Eliseo Mattiacci (b. Cagli, 1940) lives and works in Pesaro.
Eliseo Mattiacci moved to Rome in 1964 and he was involved in the renewal of contemporary Italian art in the second half of the Sixties. In 1967 La Tartaruga gallery opened Mattiacci first solo exhibition, featuring “Tubo” (Tube), a 150meter, yellow-colored, nickel-plated iron pipe that changes the perception of the environment and encourages the public to modify it. In those years the contemporary artists experienced the limit of conventional spaces along with a strong demand of unconventional fields, which drives to a greater freedom of action. The Roman gallery L’Attico-garage by Fabio Sargentini marks a turning point: Mattiacci in 1969 enters in the gallery with a compressor that crushes a path made of pozzolana earth. During the 1967 Paris Biennial, Pino Pascali introduced Mattiacci to Alexandre Jolas, gallerist and art dealer; through him Mattiacci’s work was exhibited for the first time abroad, in Paris and New York. In 1972 The International Art Exhibition of Venice Biennale dedicates a solo show to the artist’s works.

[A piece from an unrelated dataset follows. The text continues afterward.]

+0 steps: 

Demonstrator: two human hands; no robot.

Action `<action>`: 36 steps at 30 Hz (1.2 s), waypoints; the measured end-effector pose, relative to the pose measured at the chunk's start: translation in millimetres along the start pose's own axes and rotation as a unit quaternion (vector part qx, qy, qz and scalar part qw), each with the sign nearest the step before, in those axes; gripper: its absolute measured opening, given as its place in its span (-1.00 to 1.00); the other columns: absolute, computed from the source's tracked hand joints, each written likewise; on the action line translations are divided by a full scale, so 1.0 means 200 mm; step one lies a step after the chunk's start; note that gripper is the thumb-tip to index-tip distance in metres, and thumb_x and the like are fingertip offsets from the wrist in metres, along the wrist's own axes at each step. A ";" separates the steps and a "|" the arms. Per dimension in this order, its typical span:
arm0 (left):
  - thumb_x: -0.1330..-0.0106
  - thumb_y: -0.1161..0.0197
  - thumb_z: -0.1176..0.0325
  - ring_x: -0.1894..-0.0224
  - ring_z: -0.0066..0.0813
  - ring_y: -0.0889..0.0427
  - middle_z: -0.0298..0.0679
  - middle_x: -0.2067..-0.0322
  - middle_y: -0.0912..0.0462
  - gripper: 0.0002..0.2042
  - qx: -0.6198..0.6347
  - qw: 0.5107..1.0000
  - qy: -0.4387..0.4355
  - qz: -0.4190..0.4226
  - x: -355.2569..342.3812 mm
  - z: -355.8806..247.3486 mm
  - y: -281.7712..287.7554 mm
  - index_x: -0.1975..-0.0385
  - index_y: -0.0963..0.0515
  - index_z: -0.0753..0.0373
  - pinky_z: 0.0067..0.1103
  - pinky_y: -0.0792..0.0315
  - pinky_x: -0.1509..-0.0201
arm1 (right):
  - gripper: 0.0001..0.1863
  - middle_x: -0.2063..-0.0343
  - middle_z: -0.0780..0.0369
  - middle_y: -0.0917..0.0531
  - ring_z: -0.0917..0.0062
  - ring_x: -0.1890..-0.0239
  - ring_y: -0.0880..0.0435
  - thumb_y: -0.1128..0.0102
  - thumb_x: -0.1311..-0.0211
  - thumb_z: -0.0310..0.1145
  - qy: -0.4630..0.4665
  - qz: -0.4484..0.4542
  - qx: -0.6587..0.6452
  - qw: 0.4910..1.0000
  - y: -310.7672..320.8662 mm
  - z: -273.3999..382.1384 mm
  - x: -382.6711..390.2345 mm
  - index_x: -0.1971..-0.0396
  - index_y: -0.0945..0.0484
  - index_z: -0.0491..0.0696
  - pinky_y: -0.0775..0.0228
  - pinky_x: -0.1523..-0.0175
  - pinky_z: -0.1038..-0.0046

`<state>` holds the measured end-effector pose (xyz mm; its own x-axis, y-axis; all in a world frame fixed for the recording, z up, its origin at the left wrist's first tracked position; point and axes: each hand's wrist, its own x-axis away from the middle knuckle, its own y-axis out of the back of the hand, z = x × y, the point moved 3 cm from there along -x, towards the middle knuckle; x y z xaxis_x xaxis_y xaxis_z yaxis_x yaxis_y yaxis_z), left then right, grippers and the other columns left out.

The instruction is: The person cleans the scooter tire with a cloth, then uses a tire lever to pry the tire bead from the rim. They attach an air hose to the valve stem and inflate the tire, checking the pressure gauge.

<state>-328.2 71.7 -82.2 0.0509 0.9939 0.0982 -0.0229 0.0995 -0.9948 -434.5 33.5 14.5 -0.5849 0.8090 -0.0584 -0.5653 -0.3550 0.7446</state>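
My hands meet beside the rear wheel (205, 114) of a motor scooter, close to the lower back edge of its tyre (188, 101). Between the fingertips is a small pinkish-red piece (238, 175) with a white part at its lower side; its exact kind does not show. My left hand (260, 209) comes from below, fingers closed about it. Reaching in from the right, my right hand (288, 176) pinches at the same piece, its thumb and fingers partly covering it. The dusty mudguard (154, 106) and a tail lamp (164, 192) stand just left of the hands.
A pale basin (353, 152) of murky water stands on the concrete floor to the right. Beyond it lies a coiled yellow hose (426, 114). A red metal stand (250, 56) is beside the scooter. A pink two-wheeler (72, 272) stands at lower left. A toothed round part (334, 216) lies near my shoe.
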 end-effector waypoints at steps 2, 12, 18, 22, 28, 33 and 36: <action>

During the Eighties, Mattiacci’s research focuses on the use of metals – by him defined as «living» materials – for large-scale works inspired by his interests in cosmic-astronomical field. These studies are well represented through the works “Alta tensione astronomica” (Astronomical High Voltage) – realized in 1984, installed at Kunstforum Monaco – and “Carro Solare del Montefeltro” (Montefeltro Solar Chariot). The latter, along with other works, was set up in his solo show at the Venice Biennale in 1988. The artist is continuously interacting with the environment, both natural (as a quarry) and anthropic (as an archaeological site), therefore many works are site-specific. Mattiacci’s work also focuses on visible and invisible physical energies - such as gravity force and the attraction generated by large magnets - powered by a constant and ideal tension to remove weight from heavy matter. An exhibition strongly connected to this attitude is the solo exhibition hosted at the Trajan’s Markets in Rome in 2001. Among the awards received, the first prize at the 1995 Fujisankei Hokone Open Air Museum Biennial in Tokyo and in 2008 the Antonio Feltrinelli sculpture award of the Accademia dei Lincei in Rome. In 2016 the MART Museo di arte moderna e contemporanea di Trento e Rovereto organised an important retrospective show about his work.